### EXERCISE MATERIAL

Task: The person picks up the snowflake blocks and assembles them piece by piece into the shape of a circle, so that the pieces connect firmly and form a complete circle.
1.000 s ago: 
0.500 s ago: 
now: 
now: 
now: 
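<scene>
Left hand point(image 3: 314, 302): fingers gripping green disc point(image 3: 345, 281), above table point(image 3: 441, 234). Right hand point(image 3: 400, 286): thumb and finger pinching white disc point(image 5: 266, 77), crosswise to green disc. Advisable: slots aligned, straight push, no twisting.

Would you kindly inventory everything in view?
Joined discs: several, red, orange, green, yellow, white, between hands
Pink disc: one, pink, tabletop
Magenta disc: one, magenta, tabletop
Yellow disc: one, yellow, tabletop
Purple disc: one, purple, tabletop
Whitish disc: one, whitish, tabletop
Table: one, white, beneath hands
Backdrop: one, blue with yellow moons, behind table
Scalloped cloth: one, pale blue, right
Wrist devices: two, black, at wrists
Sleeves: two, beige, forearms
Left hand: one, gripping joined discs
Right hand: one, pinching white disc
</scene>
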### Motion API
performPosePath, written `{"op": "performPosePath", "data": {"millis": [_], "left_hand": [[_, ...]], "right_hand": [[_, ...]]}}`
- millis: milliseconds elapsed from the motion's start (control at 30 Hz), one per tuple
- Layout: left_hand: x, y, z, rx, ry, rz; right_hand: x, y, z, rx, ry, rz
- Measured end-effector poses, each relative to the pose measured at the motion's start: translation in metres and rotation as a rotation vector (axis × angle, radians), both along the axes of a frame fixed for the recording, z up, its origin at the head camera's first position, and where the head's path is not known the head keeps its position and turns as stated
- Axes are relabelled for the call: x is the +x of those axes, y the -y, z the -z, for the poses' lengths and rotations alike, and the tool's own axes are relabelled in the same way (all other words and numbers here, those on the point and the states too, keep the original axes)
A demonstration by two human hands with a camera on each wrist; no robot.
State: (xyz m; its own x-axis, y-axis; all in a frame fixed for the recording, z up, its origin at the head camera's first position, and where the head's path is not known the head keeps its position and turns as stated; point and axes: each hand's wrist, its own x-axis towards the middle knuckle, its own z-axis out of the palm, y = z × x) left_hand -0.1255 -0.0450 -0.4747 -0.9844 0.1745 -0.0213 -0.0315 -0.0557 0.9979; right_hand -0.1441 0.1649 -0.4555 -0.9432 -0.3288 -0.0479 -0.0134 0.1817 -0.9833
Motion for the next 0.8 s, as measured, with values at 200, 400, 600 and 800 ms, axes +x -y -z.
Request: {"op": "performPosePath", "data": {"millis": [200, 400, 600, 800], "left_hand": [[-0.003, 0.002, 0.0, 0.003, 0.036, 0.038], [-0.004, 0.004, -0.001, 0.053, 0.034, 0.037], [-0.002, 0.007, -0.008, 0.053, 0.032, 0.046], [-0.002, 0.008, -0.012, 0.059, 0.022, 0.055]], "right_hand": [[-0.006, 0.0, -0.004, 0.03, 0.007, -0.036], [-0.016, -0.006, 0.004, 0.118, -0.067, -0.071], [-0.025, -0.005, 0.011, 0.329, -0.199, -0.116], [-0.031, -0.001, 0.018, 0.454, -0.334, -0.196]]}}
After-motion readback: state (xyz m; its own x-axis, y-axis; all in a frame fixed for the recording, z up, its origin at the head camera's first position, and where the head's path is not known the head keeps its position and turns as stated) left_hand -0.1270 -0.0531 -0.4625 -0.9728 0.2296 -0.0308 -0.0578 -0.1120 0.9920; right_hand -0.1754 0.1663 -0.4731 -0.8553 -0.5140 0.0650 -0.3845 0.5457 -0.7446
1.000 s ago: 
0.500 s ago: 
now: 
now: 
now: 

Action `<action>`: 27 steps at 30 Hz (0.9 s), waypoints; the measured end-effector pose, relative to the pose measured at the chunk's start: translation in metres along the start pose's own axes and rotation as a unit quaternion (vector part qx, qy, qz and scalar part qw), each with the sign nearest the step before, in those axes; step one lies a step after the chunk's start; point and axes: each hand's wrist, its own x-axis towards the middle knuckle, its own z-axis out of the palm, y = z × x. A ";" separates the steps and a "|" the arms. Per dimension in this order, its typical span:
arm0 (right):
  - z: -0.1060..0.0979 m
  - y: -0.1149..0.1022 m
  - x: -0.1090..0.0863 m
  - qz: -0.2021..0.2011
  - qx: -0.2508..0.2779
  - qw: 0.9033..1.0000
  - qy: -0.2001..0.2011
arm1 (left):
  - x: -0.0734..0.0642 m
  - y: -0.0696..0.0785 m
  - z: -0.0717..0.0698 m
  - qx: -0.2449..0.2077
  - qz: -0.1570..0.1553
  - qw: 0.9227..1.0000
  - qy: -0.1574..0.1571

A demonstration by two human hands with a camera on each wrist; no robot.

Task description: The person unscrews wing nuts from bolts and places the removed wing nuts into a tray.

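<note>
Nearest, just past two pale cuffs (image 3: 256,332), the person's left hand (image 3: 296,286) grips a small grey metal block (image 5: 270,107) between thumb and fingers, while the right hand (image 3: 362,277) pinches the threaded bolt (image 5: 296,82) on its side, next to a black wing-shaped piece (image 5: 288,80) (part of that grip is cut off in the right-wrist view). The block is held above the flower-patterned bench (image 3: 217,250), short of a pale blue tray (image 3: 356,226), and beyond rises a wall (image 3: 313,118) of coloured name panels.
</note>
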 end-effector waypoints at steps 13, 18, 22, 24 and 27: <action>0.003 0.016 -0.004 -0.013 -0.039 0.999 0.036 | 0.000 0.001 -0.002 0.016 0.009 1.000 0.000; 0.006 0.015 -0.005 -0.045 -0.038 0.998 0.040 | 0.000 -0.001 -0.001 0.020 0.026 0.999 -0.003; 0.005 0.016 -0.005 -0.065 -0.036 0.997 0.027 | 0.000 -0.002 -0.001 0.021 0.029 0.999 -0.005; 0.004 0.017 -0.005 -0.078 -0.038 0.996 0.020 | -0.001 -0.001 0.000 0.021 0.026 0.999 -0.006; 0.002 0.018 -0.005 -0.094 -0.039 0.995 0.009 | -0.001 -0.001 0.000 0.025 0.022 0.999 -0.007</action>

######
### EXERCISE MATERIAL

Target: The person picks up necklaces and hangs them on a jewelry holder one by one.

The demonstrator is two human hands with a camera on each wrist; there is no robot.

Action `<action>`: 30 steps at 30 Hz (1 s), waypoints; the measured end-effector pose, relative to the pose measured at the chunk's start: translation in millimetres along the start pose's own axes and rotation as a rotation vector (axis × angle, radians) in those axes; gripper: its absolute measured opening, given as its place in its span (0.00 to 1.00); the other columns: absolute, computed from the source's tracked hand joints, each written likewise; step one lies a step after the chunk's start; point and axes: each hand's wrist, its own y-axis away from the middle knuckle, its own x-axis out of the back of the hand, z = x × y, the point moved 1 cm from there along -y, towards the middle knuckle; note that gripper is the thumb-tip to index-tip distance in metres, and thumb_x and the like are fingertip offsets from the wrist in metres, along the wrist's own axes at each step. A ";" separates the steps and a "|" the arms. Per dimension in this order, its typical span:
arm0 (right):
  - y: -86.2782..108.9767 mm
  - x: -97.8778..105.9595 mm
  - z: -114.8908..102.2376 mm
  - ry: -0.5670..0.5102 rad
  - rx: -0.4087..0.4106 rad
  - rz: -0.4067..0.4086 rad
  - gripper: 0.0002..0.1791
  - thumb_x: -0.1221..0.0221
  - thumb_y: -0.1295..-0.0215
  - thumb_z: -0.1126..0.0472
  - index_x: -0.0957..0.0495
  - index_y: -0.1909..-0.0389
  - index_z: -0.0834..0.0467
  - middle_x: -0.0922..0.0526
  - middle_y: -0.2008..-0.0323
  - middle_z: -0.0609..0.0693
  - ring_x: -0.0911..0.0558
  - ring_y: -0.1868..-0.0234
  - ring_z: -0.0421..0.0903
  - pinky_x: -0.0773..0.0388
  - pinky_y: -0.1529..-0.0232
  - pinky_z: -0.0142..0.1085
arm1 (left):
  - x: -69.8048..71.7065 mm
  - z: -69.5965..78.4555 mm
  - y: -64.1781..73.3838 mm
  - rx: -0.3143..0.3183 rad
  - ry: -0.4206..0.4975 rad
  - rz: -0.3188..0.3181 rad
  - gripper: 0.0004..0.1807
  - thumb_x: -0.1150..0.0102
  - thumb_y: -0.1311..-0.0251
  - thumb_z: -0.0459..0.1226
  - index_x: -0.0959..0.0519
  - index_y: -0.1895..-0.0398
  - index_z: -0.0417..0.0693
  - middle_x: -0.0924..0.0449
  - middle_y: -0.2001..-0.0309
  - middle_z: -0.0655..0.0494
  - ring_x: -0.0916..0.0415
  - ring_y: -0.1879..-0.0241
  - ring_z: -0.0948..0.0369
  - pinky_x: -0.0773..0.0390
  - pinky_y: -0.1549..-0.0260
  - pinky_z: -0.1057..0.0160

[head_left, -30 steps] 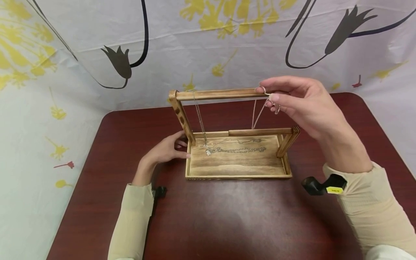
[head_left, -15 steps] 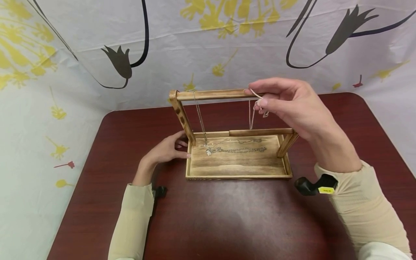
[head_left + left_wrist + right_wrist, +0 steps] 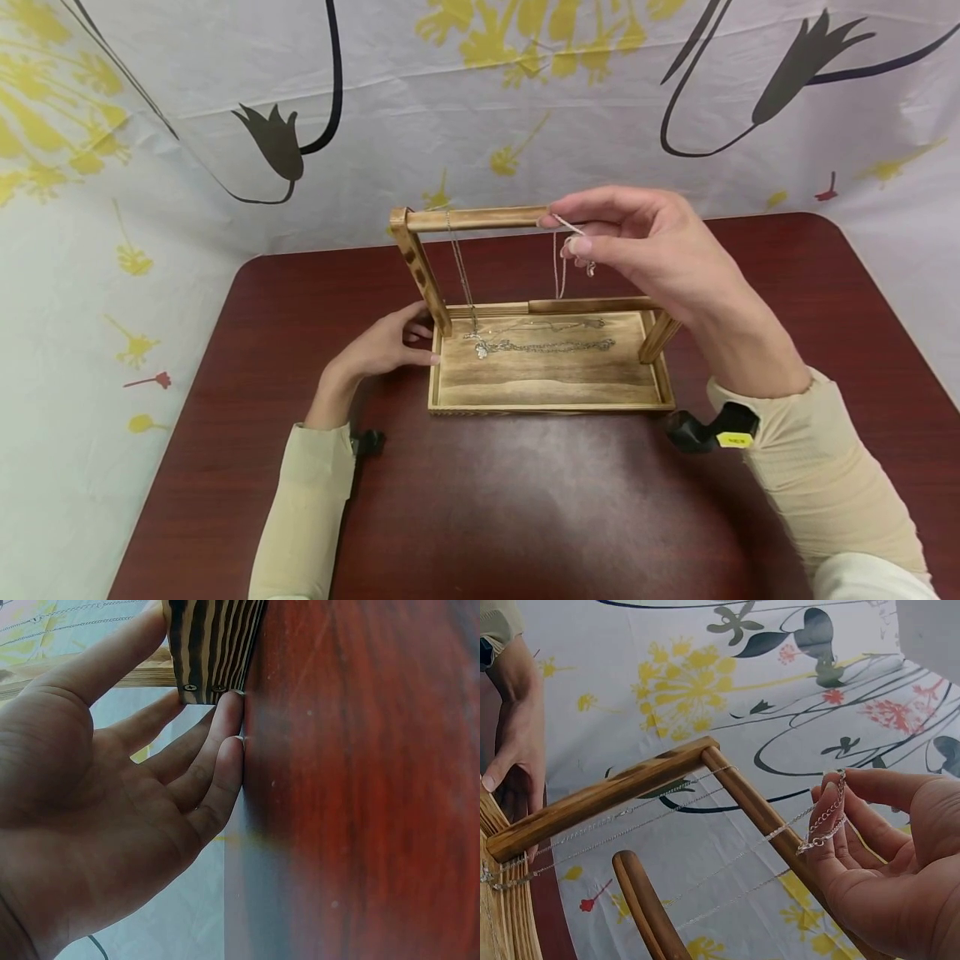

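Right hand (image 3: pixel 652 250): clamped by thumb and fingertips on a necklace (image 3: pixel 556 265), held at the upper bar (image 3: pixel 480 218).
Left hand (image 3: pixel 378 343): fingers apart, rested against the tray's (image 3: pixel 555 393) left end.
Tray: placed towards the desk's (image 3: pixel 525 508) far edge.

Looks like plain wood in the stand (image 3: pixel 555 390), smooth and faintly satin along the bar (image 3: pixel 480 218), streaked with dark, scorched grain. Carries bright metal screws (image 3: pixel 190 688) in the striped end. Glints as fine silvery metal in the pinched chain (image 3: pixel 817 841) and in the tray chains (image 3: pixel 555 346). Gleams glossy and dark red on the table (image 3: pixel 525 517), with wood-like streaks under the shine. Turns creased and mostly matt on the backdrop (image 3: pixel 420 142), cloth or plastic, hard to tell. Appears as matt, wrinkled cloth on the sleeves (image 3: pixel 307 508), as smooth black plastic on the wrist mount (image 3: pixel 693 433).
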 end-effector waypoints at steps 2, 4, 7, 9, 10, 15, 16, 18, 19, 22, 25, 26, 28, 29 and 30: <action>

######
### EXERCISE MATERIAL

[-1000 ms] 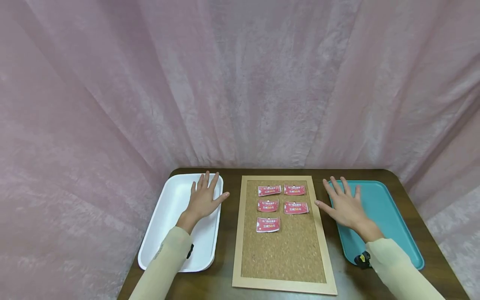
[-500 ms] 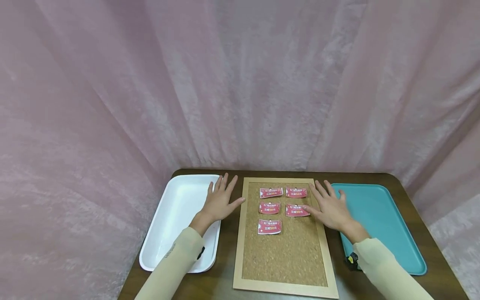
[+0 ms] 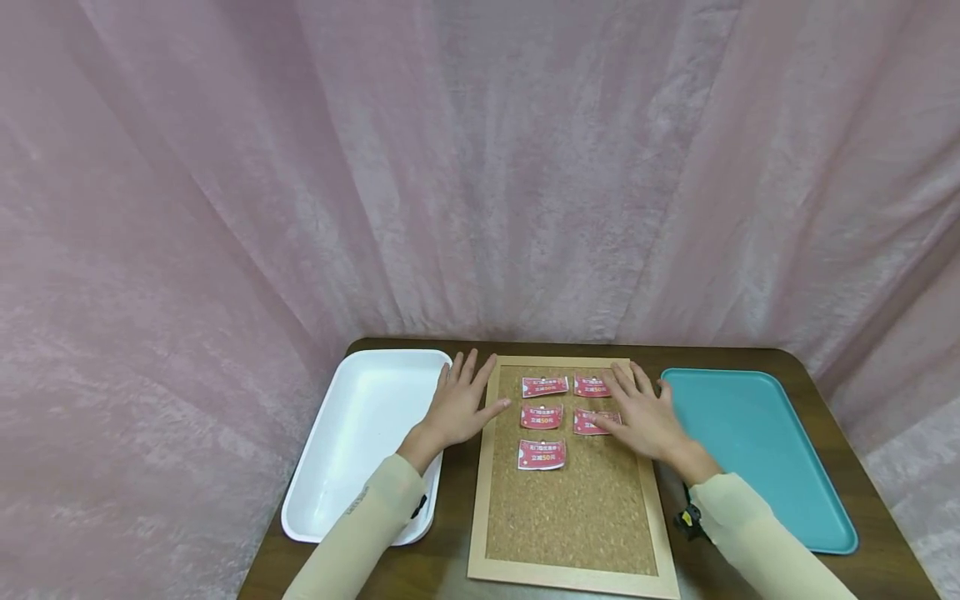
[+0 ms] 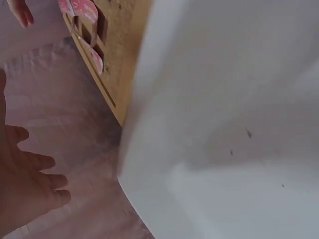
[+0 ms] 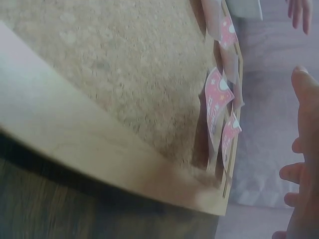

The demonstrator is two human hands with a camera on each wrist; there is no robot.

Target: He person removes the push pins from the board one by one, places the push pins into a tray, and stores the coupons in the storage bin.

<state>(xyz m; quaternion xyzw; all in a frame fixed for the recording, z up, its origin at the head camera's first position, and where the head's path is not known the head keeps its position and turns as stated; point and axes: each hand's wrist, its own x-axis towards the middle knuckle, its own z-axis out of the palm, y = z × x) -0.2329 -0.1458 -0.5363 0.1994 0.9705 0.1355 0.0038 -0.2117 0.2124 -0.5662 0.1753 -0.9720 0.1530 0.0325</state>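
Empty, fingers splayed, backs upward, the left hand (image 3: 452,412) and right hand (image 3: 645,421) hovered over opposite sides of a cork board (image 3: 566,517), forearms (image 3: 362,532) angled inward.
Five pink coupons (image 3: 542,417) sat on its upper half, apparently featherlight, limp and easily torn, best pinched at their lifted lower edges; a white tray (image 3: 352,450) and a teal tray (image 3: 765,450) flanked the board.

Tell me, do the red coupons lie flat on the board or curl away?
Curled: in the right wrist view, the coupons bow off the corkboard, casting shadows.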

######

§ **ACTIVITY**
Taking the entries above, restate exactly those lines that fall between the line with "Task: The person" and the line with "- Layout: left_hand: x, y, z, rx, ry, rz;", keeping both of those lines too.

§ **EXERCISE ANSWER**
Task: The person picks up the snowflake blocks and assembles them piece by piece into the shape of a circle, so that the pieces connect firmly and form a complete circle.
1.000 s ago: 
0.500 s ago: 
now: 
now: 
now: 
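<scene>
Left hand point(image 3: 314, 302): fingers gripping green disc point(image 3: 345, 281), above table point(image 3: 441, 234). Right hand point(image 3: 400, 286): thumb and finger pinching white disc point(image 5: 266, 77), crosswise to green disc. Advisable: slots aligned, straight push, no twisting.

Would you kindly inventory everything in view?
Joined discs: several, red, orange, green, yellow, white, between hands
Pink disc: one, pink, tabletop
Magenta disc: one, magenta, tabletop
Yellow disc: one, yellow, tabletop
Purple disc: one, purple, tabletop
Whitish disc: one, whitish, tabletop
Table: one, white, beneath hands
Backdrop: one, blue with yellow moons, behind table
Scalloped cloth: one, pale blue, right
Wrist devices: two, black, at wrists
Sleeves: two, beige, forearms
Left hand: one, gripping joined discs
Right hand: one, pinching white disc
</scene>
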### Motion API
performPosePath, written `{"op": "performPosePath", "data": {"millis": [_], "left_hand": [[_, ...]], "right_hand": [[_, ...]]}}`
- millis: milliseconds elapsed from the motion's start (control at 30 Hz), one per tuple
- Layout: left_hand: x, y, z, rx, ry, rz; right_hand: x, y, z, rx, ry, rz

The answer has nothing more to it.